CIA hackers developed successful attacks against most well known anti-virus programs. These are documented in AV defeats, Personal Security Products, Detecting and defeating PSPs and PSP/Debugger/RE Avoidance. For example, Comodo was defeated by CIA malware placing itself in the Window’s “Recycle Bin”. While Comodo 6.x has a “Gaping Hole of DOOM”.

• iPads / iPhones / Android devices and Smart TV’s are all susceptible to hacks and malware. The agency’s “Dark Matter” project reveals that the CIA has been bugging “factory fresh” iPhones since at least 2008 through suppliers.
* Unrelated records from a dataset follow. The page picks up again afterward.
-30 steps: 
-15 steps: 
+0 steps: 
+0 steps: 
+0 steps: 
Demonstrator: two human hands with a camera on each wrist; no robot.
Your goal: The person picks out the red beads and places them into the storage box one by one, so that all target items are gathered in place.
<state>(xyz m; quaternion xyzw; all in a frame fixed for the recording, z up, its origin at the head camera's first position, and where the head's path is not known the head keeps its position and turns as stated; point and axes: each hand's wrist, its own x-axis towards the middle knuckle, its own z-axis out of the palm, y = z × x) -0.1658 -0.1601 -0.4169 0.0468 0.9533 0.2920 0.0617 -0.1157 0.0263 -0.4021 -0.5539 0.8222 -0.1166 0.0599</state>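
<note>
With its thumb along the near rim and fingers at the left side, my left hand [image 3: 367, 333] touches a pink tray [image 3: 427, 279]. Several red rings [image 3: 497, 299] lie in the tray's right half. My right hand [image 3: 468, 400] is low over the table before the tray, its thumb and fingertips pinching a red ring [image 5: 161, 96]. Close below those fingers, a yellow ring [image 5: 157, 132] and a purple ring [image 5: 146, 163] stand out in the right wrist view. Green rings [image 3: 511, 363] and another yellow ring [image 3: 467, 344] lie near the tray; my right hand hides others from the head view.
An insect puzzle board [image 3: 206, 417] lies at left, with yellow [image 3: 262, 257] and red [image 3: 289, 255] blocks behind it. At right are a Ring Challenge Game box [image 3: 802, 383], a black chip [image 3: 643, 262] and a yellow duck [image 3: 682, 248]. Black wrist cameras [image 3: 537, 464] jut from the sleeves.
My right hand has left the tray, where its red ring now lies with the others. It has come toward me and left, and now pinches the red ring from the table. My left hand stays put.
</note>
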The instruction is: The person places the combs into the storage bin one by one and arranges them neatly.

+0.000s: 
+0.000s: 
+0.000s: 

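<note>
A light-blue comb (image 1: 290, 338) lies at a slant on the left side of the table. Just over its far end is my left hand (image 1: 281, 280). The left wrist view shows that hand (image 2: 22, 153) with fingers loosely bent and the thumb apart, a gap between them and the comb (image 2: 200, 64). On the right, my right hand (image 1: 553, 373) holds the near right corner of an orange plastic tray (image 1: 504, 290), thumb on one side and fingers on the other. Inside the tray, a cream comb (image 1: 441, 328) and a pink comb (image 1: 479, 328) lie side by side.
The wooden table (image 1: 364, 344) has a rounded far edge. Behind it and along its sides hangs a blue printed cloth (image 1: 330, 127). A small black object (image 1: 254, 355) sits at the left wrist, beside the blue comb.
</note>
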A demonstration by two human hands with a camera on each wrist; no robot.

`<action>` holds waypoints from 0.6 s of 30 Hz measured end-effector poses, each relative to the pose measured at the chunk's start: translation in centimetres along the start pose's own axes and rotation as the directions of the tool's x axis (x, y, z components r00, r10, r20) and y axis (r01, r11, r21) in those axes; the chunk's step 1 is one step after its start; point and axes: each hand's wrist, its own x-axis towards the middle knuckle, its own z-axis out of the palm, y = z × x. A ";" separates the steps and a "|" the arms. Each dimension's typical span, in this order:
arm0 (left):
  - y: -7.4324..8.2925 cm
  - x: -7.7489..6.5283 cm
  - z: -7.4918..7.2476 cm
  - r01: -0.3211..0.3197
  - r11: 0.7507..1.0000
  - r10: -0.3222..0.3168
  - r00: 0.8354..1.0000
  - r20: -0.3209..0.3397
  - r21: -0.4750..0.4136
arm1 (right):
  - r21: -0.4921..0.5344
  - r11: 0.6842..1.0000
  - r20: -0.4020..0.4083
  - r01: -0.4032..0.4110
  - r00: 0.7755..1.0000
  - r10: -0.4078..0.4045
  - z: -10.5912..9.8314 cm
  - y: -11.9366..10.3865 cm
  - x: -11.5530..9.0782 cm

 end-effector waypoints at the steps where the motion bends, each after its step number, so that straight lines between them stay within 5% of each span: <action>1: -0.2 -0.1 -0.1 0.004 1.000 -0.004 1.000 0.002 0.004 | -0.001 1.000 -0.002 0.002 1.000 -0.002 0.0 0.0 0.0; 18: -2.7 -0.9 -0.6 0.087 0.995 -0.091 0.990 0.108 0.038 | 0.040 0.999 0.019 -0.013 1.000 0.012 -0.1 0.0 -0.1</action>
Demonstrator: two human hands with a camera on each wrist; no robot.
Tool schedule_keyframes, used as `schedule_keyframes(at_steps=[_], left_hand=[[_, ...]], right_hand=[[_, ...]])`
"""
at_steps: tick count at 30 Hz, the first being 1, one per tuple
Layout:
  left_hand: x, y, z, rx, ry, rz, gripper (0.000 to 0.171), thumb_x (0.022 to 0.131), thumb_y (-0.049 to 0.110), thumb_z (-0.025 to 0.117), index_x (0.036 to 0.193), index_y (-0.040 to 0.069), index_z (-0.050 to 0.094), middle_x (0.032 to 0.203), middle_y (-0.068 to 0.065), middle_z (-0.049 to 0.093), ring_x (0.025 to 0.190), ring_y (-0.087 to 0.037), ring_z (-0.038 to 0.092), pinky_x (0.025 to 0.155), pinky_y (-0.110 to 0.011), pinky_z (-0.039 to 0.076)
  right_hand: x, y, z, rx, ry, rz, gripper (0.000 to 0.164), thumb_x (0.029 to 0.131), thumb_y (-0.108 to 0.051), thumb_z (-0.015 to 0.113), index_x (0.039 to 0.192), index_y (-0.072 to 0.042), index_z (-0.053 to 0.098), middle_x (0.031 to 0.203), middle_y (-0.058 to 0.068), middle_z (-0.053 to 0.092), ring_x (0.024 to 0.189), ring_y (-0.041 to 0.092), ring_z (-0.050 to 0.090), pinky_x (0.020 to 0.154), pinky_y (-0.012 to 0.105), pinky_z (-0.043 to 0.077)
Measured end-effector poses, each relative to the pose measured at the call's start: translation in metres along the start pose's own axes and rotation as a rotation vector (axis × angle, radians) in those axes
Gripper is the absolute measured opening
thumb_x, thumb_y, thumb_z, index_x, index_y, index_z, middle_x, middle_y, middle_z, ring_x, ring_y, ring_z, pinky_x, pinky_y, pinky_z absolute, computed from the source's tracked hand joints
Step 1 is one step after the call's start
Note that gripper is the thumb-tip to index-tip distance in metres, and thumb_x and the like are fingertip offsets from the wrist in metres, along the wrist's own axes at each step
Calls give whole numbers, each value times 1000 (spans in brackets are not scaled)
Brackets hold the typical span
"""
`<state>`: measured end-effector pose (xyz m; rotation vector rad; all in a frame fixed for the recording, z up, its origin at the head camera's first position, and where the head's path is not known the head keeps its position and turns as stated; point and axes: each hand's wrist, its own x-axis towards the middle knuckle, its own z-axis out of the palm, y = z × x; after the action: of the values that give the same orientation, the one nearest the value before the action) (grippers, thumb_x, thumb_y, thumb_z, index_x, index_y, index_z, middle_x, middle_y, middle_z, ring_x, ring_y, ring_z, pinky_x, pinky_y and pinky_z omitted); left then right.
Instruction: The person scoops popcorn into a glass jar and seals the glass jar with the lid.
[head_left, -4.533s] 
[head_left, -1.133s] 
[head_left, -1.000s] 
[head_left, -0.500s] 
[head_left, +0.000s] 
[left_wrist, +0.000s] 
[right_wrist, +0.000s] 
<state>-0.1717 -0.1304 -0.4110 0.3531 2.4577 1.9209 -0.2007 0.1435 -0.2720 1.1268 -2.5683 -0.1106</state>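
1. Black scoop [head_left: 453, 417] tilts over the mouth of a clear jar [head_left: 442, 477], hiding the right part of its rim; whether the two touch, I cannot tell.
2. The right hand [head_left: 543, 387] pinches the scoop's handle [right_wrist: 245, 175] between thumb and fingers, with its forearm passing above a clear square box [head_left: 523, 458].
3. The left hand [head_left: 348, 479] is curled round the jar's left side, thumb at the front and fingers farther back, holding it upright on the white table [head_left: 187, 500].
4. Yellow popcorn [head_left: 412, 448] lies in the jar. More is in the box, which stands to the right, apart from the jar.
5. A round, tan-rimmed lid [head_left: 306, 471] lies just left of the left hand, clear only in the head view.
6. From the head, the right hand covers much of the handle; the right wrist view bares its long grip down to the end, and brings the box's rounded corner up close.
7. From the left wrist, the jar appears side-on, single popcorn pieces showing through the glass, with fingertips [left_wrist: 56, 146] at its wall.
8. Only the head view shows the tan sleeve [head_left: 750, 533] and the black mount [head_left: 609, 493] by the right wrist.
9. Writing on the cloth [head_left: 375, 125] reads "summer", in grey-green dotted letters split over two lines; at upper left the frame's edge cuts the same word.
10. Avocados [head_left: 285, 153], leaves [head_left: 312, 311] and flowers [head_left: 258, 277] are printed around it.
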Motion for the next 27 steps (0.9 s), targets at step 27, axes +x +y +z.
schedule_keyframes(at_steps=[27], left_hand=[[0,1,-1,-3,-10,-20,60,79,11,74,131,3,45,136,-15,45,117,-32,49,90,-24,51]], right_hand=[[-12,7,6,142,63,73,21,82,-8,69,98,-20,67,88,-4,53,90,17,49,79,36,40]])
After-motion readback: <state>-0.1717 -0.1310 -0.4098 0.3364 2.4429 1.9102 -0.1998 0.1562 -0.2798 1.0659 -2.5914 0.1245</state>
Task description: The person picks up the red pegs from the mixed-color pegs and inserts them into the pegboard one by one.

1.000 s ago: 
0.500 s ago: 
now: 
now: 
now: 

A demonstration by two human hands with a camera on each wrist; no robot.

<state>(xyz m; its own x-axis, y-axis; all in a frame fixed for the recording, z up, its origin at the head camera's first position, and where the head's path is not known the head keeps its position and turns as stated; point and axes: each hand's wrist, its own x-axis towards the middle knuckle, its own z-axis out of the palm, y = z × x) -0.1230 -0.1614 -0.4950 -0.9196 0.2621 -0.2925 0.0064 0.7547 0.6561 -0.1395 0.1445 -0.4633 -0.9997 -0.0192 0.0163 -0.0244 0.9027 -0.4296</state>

Another, “Sonic Screwdriver” allows the CIA to execute code on a Mac laptop or desktop while it’s booting up.

Schulte previously worked for the NSA before joining the CIA, then “left the intelligence community in 2016 and took a job in the private sector,” according to a statement reviewed in May of 2018 by The Washington Post.

The verdict showed that the jury had doubts about the government’s most important evidence, which came from a C.I.A. server. Trial witnesses guided jurors through a complicated maze of forensic analysis that, according to prosecutors, showed Mr. Schulte’s work machine accessing an old backup file one evening in April 2016.

He did so, prosecutors said, by reinstating his administrator-level access that the C.I.A. had removed after his workplace disputes. The file matched the documents posted by WikiLeaks nearly a year later, according to the government.

The defense argued that the C.I.A. computer network had weak passwords and widely known security vulnerabilities, and that it was possible other C.I.A. employees or foreign adversaries had breached the system. –New York Times

As the Times notes, Schulte’s legal troubles are far from over, as the government could retry the case. He also faces a separate trial after federal agents found over 10,000 images and videos of child pornography on electronic devices in his home.